I got to within 100 yards but it got super thick and there wouldn't be a shooting lane unless i brought him to me, and even then i would only have about a 30 yard opening in front of me. I got him worked up and moving in but darkness set in and he never came out. 

I turned back on my GPS and started walking to back to my backpack. When I left camp that morning the battery had 4 green bars indicated full charge. When I marked my pack I noticed that it was down to 2 bars and I figured I would change the battery that night. Well, guess what, the GPS was dead. And things just got better from there. The pack had my spare gps batteries, iPhone, my headlamp, my gatorades, jacket, and food. I started to panic a bit because I was about 2/3 of the way up a small mountain/hill on a sage brush side hill so it would be really hard to find my pack unless I walked right on top of it. I got back to the general area I had left it and began to search in the dark. I think finding a needle in a haystack started to sound like a simpler task after about 45 min of searching.
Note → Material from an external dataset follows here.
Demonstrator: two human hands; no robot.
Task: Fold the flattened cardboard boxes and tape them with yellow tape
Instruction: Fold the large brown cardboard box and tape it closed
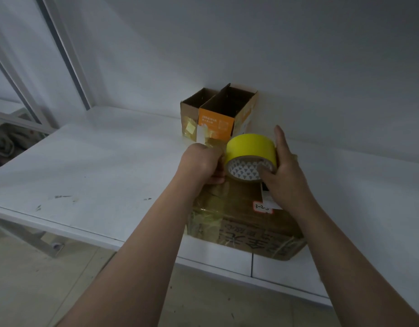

I hadn't really paid attention to where I left it because I had it marked on my gps like i have done 50 times and i was in a rush after that bull so i didn't really make too many mental marks of where it was and where i was specifically moving uphill to the bull. 

It had been raining that evening so I was already soaked to the core. Not ideal conditions to sleep out in the mountains with no provisions. It wasn't super cold but it was in the mid to high 40s that night. 

I was pretty stressed out and decided the best thing to do was to try and get up to the ridge where the moon and stars hopefully would provide the best light. I had made a mental note of which direction camp was based on the stars as they started to come out and I could still see the mountains once I knew my gps was dead. 

I will save the details but suffice it to say, a 90 minute hike out turned into 4 hours of stumbling uphill through deadfall in the dark. I was thirsty, wet, and nervous that i wouldnt find camp. My plan was to walk in a direction that should hit the road that was running perpendicular to the ridge line as that would give my the biggest margin for error if i was walking off line. For those of you that have walked in the mountains in the dark its extremely easy to feel like you are walking north but if the ridge slowly turns direction you don't notice and you can't tell. I ended up hitting the road, guessed that my camp was left, and hoped that i would hit it within 2 miles. I had come out only 200 yards from camp which was a miracle after the previous 4 hours. I was truly mentally, physically, and emotionally drained. But i survived lol. 

The next morning I slept in until 7 and drove to the nearest town about 2 hours away to get a stupid new pack, jacket, headlamp. Also i had my laptop in the truck so i connected to wifi and let my wife and a few business associates and friends know that my phone was lost. 

I never ended up finding my pack, or my phone, its still sitting up there. Im planning on going back in a week or two to grid it out and search again. I spent about 6 hours that day looking for it once I drove back to camp. The sage brush made it so hard to look for my small pack. So frustrating!!!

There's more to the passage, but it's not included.